Tuesday, July 8, 2014

Power of a Vision

It is strange, being wakened in the wee small hours of the morning by the contemplation of vision.  My brain has been working on it & working on it & still still in a quandary.

While there's nothing more powerful than a clear vision of what can be, at the same time, it's totally utterly completely worthless without being backed up by energy effort action to take it from the meant to be to the is. The initial vision has the potential to be unspeakably powerful, but only when it's actually realized.

Confusing.  Yet true.

Example - it feels like the great value that I brought to my mother, my brothers  & sister was that I seemed to be the only one who SAW us, enVISIONED us, as a whole (in all its meanings) family rather than the piecemeal family they seemed to experience.  

To this day, I hold Peter & Michael in my heart as my brothers & Mim as my sister.  To this day, part of my life's goal is to be a good sister, just as it was to be a good daughter & is now to be a good wife.  

Living those roles fully & vibrantly were part of my operating instructions from the first moment my eyes could focus.  Part of my social emotional spiritual DNA.  And holding a vision of us all as a family is always & forever in my heart.  It might not express itself in the way I once longed for, but it is fully what it is, as funky & quirky as that might be.  As long as that vision of family - each person being fully himself, herself within a greater whole - is in my heart, it has some edge of reality.

Right now, my great vision is of a culture that honors the power & importance of our older members.  It's easy to see how we got into such a mess & imperative to change our ways or face the consequences.  

Mine is the first generation to experience the separation of ages rather than the mingling & meshing.  It wasn't easy having Grandma or Grandpa living with a family, having to provide a room for Aunt Maisie who never married, but gifts were exchanged through the trials & tribulations as well as the high times & happy moments that accompanied providing them a home.  
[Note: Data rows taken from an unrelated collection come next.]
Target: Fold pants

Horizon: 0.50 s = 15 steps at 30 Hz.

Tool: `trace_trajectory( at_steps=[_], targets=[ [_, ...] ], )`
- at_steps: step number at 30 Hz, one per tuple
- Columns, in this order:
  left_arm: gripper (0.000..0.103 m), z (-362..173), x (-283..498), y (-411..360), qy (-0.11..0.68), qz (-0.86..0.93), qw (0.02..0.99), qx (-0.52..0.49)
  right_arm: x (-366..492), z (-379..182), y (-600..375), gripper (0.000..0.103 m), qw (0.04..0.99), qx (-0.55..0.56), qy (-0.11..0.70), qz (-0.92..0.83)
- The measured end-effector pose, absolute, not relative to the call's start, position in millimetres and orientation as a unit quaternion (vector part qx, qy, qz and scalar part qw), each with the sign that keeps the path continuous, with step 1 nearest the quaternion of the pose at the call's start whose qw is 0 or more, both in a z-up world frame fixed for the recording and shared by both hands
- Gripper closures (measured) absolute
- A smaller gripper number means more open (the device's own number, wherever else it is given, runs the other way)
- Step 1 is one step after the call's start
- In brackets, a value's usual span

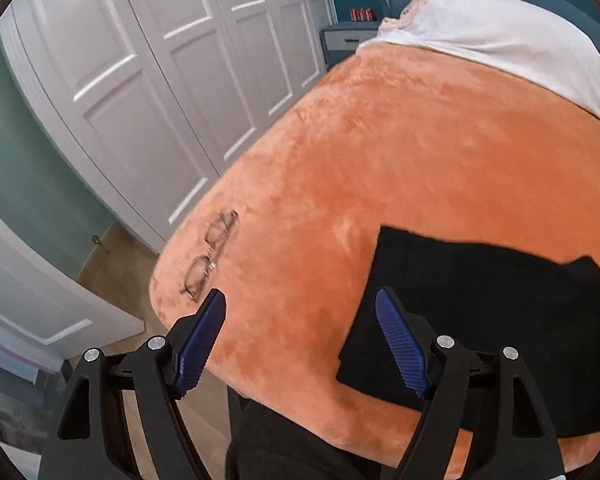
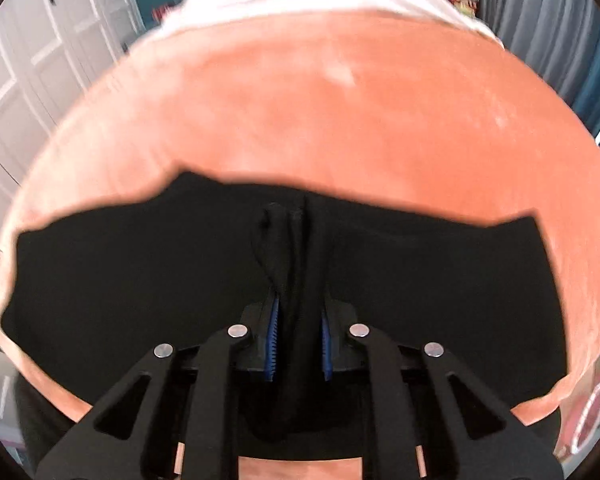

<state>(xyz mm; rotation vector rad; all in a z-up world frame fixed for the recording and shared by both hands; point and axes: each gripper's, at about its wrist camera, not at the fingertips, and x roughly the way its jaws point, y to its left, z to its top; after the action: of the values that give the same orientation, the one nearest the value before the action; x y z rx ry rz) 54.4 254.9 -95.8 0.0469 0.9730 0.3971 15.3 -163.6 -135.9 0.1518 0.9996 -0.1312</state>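
Black pants (image 2: 148, 280) lie spread across the near edge of an orange plush blanket (image 2: 300, 120), and right at the lens a bunched ridge of that fabric runs up between the blue pads (image 2: 274, 336) of the right gripper (image 2: 300, 300), which is pinched together on it. From the left wrist view the same pants (image 1: 480, 320) sit at the near right of the blanket (image 1: 380, 160), lying pretty flat with one corner pointing away. Over there the left gripper (image 1: 302, 300) hangs above the blanket with its jaws spread wide and nothing between them, the right-hand finger over the pants' left edge. A pair of glasses (image 1: 210, 256) rests on the blanket just beyond the left fingertip, near the bed's left edge. Further out, a white sheet (image 1: 500, 40) covers the far end of the bed, and white wardrobe doors (image 1: 160, 60) line the left side of the room.
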Motion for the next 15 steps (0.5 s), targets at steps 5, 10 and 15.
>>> trace_trajectory(
  at_steps=[5,10,15],
  targets=[
    [0.028,-115.2,43.5,237.1,0.493,0.144,0.858,-0.014,61.8,-200.0,-121.2,0.073,0.830,0.006,0.558,-0.028],
    [0.027,-119.5,37.5,250.7,0.493,0.133,0.860,-0.022,37.5,-147.4,-91.8,0.060,0.874,0.009,0.486,0.001],
    [0.027,-124.3,28.8,281.4,0.503,0.143,0.851,-0.041,17.7,-126.5,-7.2,0.044,0.875,-0.053,0.465,0.120]
  ],
)
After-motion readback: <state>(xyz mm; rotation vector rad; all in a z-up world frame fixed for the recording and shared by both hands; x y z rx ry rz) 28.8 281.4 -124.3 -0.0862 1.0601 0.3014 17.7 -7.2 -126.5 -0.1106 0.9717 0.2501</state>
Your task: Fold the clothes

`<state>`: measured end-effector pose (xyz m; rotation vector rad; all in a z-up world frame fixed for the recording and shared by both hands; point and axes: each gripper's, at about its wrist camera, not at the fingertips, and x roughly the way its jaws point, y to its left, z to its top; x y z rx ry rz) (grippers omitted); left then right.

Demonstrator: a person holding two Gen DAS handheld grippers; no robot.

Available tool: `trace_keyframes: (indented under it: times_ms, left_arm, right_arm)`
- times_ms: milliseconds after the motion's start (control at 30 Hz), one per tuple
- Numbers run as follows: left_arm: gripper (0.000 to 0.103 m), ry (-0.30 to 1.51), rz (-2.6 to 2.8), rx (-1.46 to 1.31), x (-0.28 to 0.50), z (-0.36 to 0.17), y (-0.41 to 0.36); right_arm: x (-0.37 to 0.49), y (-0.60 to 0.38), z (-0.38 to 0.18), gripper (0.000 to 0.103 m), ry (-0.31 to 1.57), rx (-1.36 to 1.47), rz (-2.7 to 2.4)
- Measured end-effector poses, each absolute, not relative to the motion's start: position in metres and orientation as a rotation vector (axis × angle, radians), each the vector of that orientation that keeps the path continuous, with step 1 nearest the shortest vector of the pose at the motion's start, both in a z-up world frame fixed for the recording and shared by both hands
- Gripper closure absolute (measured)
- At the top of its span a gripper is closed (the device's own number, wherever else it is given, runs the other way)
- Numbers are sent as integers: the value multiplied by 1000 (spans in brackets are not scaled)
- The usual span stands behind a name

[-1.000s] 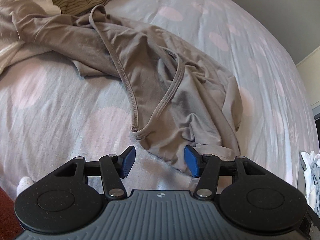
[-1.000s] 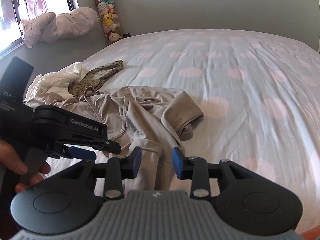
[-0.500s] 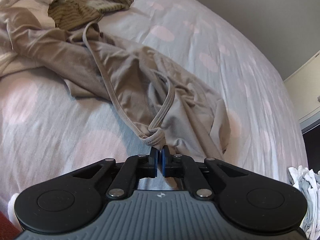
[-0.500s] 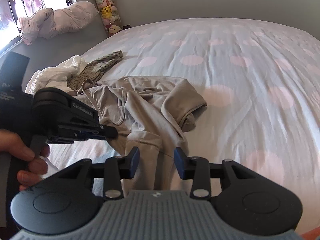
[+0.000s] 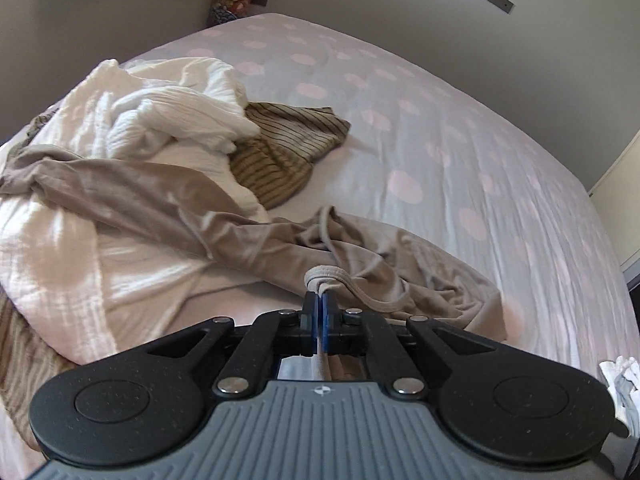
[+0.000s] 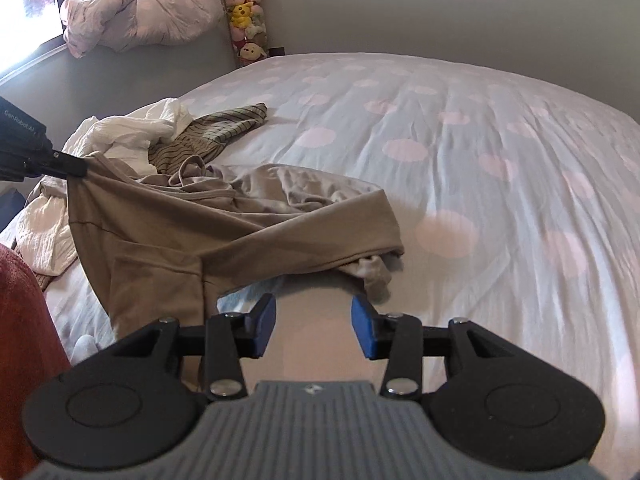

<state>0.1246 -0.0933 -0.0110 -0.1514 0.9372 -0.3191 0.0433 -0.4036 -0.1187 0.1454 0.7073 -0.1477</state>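
Neckband of the taupe top (image 5: 256, 236) sits pinched in the left gripper (image 5: 319, 304), right gripper (image 6: 313, 330) half-open beside it, both over the polka-dot bed (image 6: 460, 152).

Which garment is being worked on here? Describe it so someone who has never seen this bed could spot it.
On the polka-dot bedsheet, look at the clothes heap on its left side. The taupe long-sleeved top lies nearest the camera, in front of the white crinkled garment and the olive striped garment. It alone is plain taupe, and the left tongs are shut on its neckline, lifting one edge.

Both grippers: black linkage arms, silver screws, blue fingers (image 6: 366, 334), ribbed grey housing.
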Motion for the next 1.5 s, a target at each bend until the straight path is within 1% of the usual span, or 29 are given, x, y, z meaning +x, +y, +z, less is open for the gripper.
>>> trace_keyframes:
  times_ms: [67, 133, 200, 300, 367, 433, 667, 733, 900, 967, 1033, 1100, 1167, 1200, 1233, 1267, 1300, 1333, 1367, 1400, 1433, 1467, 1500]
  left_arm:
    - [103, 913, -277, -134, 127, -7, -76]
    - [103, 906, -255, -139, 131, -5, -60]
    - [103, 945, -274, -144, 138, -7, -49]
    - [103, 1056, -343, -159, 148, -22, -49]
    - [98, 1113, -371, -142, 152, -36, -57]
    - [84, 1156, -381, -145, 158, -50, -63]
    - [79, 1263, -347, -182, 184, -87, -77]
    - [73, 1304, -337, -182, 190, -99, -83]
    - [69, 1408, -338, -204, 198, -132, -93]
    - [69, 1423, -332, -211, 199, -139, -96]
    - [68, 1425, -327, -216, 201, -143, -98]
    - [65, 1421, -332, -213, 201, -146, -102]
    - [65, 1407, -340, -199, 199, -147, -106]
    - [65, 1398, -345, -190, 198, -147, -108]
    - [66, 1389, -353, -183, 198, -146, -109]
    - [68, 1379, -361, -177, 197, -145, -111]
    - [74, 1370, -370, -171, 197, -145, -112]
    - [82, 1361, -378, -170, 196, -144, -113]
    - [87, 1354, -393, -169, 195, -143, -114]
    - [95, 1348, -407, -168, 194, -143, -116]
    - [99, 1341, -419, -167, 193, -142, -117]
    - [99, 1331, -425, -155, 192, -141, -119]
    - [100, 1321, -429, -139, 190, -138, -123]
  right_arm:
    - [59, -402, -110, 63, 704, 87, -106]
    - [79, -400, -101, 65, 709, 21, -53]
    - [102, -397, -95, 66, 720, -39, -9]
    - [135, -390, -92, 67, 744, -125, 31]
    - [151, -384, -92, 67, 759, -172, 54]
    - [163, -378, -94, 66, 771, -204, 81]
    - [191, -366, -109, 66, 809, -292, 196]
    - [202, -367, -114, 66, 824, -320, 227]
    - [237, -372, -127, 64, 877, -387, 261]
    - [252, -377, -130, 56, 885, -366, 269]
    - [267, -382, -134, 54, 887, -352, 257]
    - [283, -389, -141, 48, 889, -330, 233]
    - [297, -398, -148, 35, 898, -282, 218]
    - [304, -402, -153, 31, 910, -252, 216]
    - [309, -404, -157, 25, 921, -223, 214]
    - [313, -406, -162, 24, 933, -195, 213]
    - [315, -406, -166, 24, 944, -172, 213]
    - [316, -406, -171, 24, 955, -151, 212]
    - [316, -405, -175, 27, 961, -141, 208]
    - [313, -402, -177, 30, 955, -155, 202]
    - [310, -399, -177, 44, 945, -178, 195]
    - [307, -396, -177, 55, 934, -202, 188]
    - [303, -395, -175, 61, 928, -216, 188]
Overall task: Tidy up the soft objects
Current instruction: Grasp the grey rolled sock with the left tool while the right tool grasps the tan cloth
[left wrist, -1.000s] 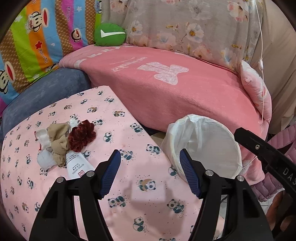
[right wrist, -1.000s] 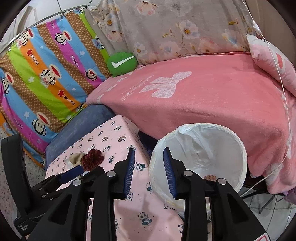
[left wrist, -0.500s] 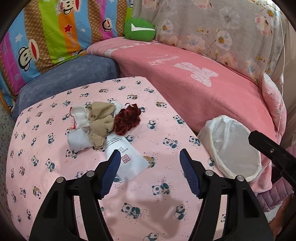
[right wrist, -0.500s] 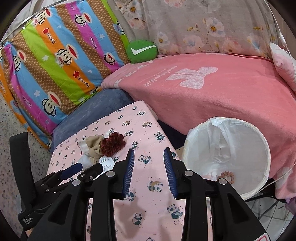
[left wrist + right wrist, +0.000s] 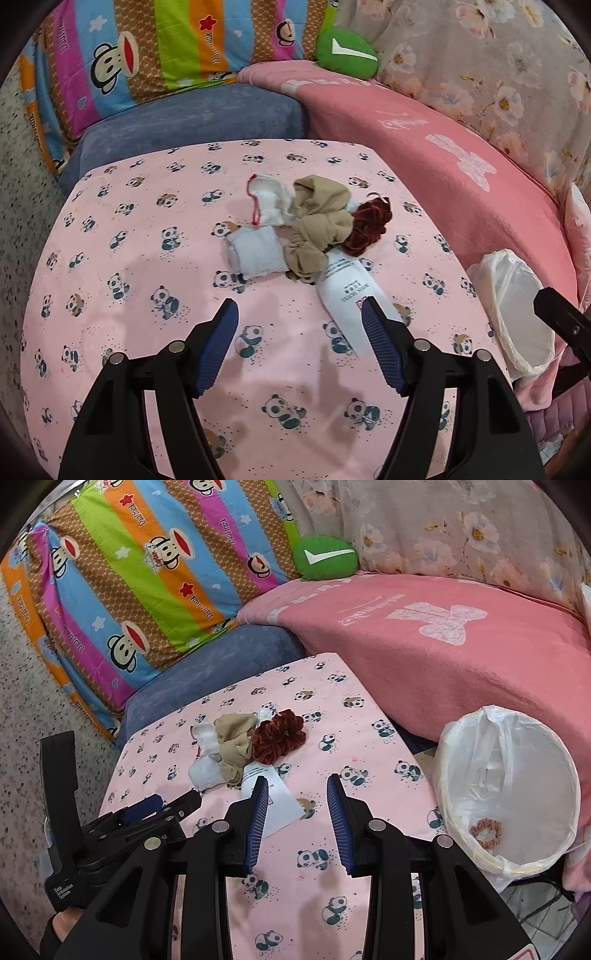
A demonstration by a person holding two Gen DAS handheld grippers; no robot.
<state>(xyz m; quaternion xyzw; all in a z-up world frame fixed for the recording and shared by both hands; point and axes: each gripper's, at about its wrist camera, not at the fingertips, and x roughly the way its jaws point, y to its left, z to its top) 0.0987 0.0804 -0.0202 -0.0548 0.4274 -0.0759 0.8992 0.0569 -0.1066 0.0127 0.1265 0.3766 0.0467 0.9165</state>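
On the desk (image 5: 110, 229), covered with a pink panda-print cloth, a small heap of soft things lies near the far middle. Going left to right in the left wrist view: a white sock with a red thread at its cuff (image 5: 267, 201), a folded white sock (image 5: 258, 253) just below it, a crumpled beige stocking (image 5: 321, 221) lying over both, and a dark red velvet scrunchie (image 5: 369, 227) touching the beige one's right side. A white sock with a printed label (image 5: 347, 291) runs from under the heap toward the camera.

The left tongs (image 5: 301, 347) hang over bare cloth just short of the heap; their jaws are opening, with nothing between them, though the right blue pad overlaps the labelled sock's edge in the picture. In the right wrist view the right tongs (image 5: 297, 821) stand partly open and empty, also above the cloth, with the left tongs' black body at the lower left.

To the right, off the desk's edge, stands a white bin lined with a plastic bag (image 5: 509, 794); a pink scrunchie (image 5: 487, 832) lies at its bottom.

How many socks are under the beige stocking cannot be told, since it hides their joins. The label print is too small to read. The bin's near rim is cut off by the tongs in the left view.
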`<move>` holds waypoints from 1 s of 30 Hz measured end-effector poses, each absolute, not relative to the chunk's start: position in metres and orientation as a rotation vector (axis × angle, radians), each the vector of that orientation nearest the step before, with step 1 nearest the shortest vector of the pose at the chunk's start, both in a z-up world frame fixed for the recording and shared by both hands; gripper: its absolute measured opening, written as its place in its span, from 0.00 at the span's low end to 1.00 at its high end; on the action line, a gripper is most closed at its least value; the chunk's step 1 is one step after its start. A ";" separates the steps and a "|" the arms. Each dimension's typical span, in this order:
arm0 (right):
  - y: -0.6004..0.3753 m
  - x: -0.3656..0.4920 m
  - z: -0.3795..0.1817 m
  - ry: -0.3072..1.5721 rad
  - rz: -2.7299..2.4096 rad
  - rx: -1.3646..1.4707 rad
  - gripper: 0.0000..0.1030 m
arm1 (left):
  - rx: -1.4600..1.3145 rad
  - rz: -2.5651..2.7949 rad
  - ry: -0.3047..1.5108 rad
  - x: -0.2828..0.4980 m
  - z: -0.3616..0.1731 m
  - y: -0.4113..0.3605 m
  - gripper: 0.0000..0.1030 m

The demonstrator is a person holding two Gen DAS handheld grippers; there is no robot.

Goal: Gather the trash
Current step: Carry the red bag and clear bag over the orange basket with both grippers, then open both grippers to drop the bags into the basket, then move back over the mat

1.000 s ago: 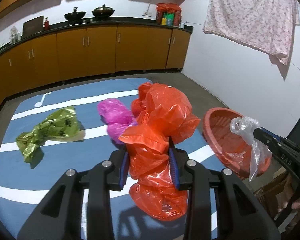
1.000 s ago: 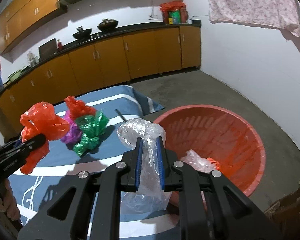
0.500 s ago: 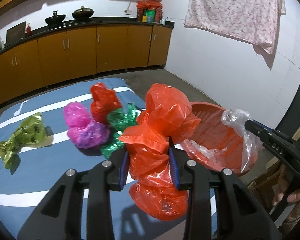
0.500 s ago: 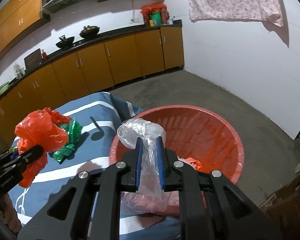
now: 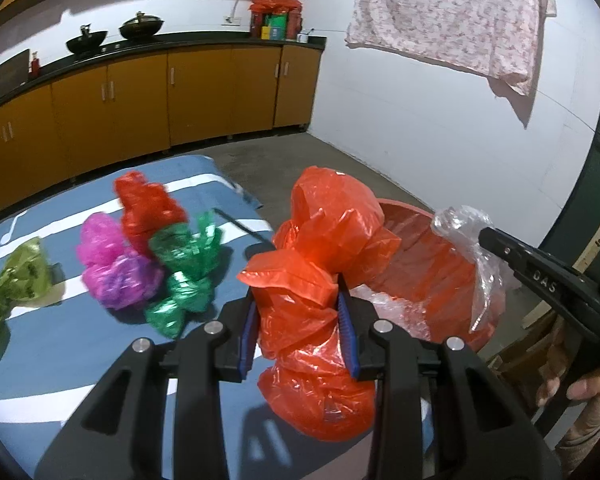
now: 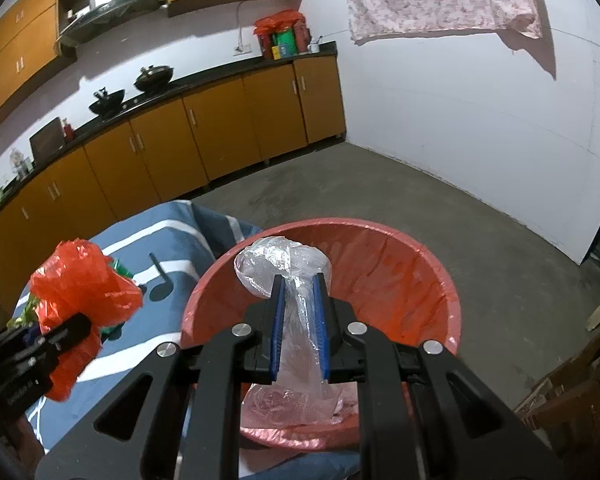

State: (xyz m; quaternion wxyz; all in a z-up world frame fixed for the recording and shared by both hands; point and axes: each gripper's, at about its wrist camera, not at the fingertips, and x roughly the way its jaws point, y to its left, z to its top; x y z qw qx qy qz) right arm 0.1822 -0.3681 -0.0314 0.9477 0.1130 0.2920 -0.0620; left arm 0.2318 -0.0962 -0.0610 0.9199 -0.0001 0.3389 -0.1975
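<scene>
My left gripper (image 5: 298,316) is shut on a crumpled orange plastic bag (image 5: 328,240), held above the blue cloth just left of the red basin (image 5: 432,264). My right gripper (image 6: 299,308) is shut on a clear plastic bag (image 6: 284,260) and holds it over the red basin (image 6: 404,256). The basin holds crumpled clear and pink plastic (image 6: 292,404). The right gripper with its clear bag also shows in the left wrist view (image 5: 496,248). The left gripper with the orange bag shows in the right wrist view (image 6: 76,280).
On the blue striped cloth (image 5: 60,344) lie a red bag (image 5: 148,204), a pink-purple bag (image 5: 112,264), a green foil bag (image 5: 184,272) and an olive bag (image 5: 16,280). Orange cabinets (image 5: 140,92) line the back wall. Wooden crates (image 6: 572,396) stand at the right.
Both grippers have moved right toward the basin with their bags. The clear bag has come over the basin, and the orange bag is now beside its rim.
</scene>
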 end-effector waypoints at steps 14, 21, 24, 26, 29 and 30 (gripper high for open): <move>-0.402 0.198 -0.033 0.576 -0.201 0.303 0.14 | 0.031 -0.482 0.724 0.257 -0.074 -0.155 0.33; -0.413 0.208 -0.032 0.561 -0.209 0.336 0.19 | 0.035 -0.512 0.755 0.270 -0.082 -0.179 0.36; -0.418 0.206 -0.034 0.557 -0.212 0.351 0.27 | 0.033 -0.523 0.763 0.273 -0.084 -0.184 0.41; -0.420 0.205 -0.035 0.556 -0.217 0.353 0.38 | 0.028 -0.526 0.768 0.274 -0.086 -0.183 0.47; -0.424 0.201 -0.036 0.553 -0.231 0.366 0.49 | 0.021 -0.527 0.778 0.274 -0.089 -0.180 0.50; -0.424 0.198 -0.036 0.551 -0.238 0.368 0.58 | 0.021 -0.524 0.778 0.274 -0.089 -0.178 0.50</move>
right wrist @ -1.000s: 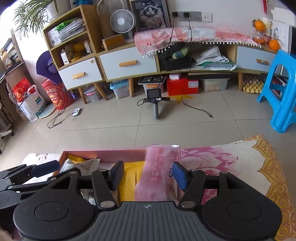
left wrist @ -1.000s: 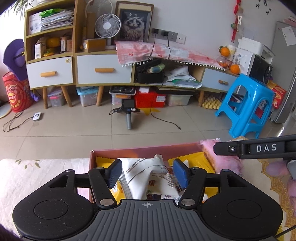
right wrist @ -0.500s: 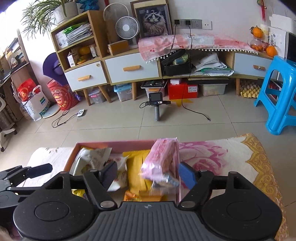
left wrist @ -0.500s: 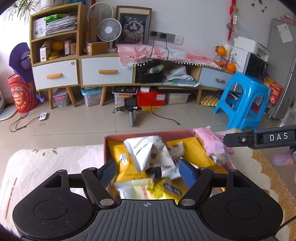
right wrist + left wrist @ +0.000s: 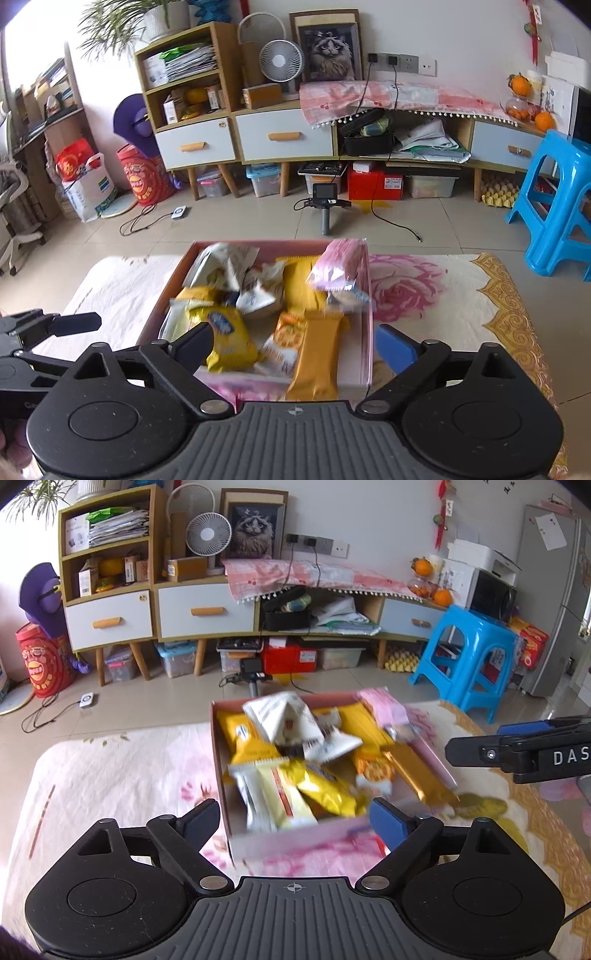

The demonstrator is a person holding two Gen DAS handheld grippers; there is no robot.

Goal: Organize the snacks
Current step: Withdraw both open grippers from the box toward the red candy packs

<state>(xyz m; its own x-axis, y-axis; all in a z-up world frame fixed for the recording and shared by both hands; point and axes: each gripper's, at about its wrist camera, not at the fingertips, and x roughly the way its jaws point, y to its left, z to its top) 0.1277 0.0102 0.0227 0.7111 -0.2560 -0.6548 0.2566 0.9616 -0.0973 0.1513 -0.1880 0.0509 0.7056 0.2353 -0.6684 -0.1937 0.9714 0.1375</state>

Years & years ago, on one of the police t.v. dramas, a young Latino detective was stunned by an All-American colleague's dither about what to do with his elcerly in-laws.  "We'd just throw a carpet down in the garage & turn it into an apartment," he marveled.  I was a young adult when that episode of whatever aired, I just saw it one time, but that line & the look on the young officer's face is wth me still. 

Today, it's a greater challenge for a family to provide a safe space for an older relative.  There often isn't a younger adult in the house all day, no one around to be there for an elderly relative.  

Today, it often takes a community to provide the support that family once provided.  It can require a lot of different people to provide the life support once offered through a younger female relative - managing meds & chauffeuring, social time & meals.  

Most people focus on what is in front of us, on what exists - a reality where separating out our olders is the most convenient (to everyone) thing to do, but not the best.  Not for them, not for us, not for our communities & culture.

Perhaps the reason I hold the vision of something different healthier better is because it was NOT easy having Mom in my life 24/7/365.  It was HARD, on so many levels.  It almost tore me apart.  Came really close. Two ministers - MINISTERS, and one a bishop! - told me that I had to get out, to live my own life.  But I couldn't.  It was more than the vision in my heart & teachings in my head of children being there for their parents. It was a vision of being there for anyone in need of help that I can provide - another vision that was apparently part of my original operating instructions.

At this moment in time, I am filled with a vision of a community of elders who interact on a regular, daily basis with youngers.  That's a tall order to tackle.  Well, not so much if I think globally & act locally.  Whether it is Rydal Park or Cairnwood Village, there are communities of older friends right in my own back yard that I can work with & for.  

Big changes are happening at Cairnwood Village as its leadership changes hands from Khary King Allen to Paige Gunther Austin.  Different strengths, different dynamics, different vision.  


There IS great power in having a vision, in holding it in your heart, in honoring its value enough that you finally make it happen.  But it comes with terrible responsibility - when it is YOUR vision, there's no shrugging it off onto someone else's shoulders.  You are its steward guardian champion, no one else.  Oh no - more sleepless nights ahead, pondering that one.